Tu novia eterna

Época de coronavirus

He me tenéis aquí, con sueño, 

sin interés de dormir,

nauseabunda sintiendo que se me acaba la vida,

tan muerta como un esqueleto, pero vistiendo un traje de carne,

donde quedo el amor? ¿será acaso que los muertos no aman?

mi desconocimiento histórico, químico y físico, sobre mi vida,

data mucho antes de ti, en una etapa oscura de mi 

donde la vida de la vida se volvió un disfraz, 

conectados siempre sin sentir,

cuerpos eléctricos que ya no se enlazan a otros,

sino que disfrutan de su propia compañía,

donde la mano cálida que toco la entrepierna, no conoce el busto,

y los cuerpos crecen, pero las mentes rejuvenecen perdiendo sus pliegos inteligentes,

época donde los vivos regresan porque temen morir solos, 

perdiendo la sana savia del cuerpo que excita a los delincuentes.

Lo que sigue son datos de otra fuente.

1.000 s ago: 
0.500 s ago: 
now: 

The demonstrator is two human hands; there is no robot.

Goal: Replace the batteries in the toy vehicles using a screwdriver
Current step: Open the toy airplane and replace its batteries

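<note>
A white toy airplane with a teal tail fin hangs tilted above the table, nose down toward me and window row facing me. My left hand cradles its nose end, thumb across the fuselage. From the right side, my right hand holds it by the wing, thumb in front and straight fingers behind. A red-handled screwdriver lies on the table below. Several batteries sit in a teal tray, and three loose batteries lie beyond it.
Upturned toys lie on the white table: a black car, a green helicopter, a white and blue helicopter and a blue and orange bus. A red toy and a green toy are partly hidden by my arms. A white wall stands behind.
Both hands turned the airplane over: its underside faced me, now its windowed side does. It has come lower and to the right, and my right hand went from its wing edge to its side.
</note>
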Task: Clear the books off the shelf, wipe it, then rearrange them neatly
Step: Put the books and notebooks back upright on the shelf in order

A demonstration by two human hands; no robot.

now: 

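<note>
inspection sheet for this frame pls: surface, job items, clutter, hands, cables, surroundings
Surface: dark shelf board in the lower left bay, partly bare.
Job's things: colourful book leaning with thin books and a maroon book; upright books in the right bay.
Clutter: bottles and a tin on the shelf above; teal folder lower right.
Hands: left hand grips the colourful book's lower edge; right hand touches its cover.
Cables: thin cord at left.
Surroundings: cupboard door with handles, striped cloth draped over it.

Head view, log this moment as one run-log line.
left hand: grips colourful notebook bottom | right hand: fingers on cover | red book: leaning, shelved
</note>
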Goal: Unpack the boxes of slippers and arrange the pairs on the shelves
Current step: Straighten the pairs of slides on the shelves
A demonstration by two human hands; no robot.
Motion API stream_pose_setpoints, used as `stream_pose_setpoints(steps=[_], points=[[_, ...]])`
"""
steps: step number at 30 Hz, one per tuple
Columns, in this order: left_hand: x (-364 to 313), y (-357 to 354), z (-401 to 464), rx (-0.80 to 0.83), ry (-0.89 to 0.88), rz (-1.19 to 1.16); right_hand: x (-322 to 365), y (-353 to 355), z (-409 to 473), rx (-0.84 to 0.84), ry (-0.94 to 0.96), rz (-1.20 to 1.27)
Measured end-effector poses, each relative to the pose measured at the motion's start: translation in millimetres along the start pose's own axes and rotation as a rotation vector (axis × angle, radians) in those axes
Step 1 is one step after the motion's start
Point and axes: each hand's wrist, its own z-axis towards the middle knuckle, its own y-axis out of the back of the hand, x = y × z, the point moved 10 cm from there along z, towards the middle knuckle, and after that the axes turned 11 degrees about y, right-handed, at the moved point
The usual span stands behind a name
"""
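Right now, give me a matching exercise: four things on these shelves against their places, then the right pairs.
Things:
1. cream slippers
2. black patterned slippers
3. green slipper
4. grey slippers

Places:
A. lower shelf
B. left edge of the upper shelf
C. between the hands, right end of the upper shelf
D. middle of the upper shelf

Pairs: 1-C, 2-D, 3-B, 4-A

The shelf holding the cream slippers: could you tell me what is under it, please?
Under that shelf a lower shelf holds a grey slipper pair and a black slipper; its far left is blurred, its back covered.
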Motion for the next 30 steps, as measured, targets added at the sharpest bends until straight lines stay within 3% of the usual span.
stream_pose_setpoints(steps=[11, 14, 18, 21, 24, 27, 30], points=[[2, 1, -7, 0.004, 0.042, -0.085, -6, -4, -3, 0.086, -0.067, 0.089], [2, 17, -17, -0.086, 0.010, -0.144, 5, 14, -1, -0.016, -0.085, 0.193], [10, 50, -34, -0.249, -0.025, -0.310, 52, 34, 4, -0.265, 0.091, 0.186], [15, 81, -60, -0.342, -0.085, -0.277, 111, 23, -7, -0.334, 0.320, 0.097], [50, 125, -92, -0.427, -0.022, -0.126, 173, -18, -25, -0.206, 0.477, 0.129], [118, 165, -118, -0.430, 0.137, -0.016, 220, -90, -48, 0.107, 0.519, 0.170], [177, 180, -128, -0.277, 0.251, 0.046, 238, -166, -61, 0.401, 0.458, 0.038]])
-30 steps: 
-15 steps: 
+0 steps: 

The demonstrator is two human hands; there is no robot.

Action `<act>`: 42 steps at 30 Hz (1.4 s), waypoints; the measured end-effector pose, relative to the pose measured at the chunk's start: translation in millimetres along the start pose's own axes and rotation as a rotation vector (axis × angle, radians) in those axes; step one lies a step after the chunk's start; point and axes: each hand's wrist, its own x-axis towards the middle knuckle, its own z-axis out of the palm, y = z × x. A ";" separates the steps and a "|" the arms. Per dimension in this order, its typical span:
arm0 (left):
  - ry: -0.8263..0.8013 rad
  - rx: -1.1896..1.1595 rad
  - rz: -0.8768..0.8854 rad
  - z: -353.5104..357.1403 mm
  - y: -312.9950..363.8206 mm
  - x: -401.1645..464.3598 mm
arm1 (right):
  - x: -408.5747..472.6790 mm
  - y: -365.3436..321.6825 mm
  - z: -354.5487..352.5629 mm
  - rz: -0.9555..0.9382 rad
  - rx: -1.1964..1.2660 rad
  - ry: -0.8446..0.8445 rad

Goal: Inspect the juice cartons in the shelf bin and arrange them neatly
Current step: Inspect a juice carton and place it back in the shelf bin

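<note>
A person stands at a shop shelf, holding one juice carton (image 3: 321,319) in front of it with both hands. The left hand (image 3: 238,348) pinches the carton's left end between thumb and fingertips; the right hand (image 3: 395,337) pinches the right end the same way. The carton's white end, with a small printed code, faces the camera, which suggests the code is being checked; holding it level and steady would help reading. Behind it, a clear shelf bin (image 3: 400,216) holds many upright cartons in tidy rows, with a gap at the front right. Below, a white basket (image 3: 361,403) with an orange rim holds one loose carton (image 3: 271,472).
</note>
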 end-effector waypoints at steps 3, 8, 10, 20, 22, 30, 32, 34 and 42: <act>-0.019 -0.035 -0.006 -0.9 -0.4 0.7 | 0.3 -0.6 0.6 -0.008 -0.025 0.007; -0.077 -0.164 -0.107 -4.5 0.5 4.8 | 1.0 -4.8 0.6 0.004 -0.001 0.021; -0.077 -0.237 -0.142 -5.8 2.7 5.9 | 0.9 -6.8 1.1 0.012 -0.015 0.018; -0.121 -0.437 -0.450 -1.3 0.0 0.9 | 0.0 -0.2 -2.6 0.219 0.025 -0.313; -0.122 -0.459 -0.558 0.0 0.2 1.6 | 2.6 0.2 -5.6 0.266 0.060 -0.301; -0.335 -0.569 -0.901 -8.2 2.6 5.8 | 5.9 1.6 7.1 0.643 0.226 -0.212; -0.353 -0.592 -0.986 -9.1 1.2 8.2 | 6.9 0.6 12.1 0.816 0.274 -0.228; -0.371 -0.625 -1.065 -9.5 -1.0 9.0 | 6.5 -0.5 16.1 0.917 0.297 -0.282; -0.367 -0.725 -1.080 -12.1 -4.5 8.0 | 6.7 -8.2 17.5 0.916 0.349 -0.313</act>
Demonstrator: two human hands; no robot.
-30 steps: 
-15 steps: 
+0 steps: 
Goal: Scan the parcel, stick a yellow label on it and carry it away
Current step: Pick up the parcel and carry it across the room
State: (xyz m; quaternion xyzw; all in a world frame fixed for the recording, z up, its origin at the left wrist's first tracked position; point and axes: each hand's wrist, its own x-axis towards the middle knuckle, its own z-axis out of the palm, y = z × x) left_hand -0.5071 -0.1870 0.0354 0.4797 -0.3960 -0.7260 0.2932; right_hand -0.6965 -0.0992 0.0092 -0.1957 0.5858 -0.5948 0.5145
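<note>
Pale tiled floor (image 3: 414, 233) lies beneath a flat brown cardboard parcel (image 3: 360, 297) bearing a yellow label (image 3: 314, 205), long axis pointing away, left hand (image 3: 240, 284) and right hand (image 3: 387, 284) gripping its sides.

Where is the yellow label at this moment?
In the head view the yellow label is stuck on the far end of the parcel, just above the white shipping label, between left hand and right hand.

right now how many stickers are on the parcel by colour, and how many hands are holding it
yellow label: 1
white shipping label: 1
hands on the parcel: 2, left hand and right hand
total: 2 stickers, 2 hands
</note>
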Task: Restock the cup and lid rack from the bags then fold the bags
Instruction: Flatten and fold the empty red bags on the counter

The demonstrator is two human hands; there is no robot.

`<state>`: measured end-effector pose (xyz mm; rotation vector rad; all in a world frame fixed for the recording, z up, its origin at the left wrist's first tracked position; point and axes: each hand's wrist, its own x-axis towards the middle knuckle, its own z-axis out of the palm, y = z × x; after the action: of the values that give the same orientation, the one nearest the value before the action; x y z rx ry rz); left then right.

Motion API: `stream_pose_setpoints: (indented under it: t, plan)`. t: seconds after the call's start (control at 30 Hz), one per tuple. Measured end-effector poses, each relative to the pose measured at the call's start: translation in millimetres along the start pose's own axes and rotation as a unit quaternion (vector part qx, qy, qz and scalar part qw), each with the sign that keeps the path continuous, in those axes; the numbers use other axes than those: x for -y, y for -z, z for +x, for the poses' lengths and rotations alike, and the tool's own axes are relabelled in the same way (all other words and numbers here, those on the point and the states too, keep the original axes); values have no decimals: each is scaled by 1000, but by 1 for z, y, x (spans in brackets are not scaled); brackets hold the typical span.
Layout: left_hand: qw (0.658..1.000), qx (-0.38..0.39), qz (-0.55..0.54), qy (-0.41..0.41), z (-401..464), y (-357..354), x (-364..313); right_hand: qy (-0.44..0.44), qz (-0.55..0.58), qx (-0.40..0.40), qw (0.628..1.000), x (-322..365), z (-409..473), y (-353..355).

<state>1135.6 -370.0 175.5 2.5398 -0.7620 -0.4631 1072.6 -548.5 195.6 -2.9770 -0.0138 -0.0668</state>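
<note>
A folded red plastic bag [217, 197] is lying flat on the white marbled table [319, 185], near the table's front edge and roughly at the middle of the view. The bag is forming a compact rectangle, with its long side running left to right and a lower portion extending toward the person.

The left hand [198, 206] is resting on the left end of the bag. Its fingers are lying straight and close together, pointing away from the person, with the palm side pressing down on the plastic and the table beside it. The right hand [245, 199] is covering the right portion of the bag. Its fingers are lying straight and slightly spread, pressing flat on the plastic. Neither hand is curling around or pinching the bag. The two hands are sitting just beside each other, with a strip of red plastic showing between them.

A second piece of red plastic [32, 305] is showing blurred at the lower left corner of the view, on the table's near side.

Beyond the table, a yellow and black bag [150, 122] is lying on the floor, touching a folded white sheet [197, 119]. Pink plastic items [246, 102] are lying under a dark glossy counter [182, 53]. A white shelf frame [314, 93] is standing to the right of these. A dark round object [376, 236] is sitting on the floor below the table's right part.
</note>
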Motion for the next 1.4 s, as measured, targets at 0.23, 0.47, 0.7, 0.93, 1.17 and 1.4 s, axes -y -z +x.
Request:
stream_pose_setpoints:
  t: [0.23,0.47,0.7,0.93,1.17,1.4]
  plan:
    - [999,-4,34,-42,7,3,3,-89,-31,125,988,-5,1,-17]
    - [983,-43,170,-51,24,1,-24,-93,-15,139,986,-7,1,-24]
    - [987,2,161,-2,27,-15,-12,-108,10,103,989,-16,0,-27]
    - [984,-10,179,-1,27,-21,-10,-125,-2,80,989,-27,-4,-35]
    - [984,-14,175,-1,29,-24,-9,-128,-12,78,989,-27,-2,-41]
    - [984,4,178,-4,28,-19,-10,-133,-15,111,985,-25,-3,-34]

Y el sexo se consigue sin desinterés, 

los tabús ya no dan miedo, porque el amor solo da placer,

y la pradera insignificante verdosa se convierte en el escenario de un beso apasionado, 

volviendo a ser desconocidos, que al vernos serán sinceros con sus sentimientos 

y el cuerpo por fin será tan libre de amar, 

disfruten aquellos que son los afortunados de salir, 

gócese de la compañía de otro cuerpo, 

amen los labios de su amante cercano, 

hagan el amor y siéntanse amados,

y si no pueden, piensen en nosotros,

los supuestos protegidos, incapaces de respirar sin vigilancia,

explotando de amor, dando lastima al que se acerque,

nuestro cuerpo se olvidó de nosotros,

se nos está arrebatando la vida,

y no pueden salvarnos,

solo puedo pedirles, que vivan por mí.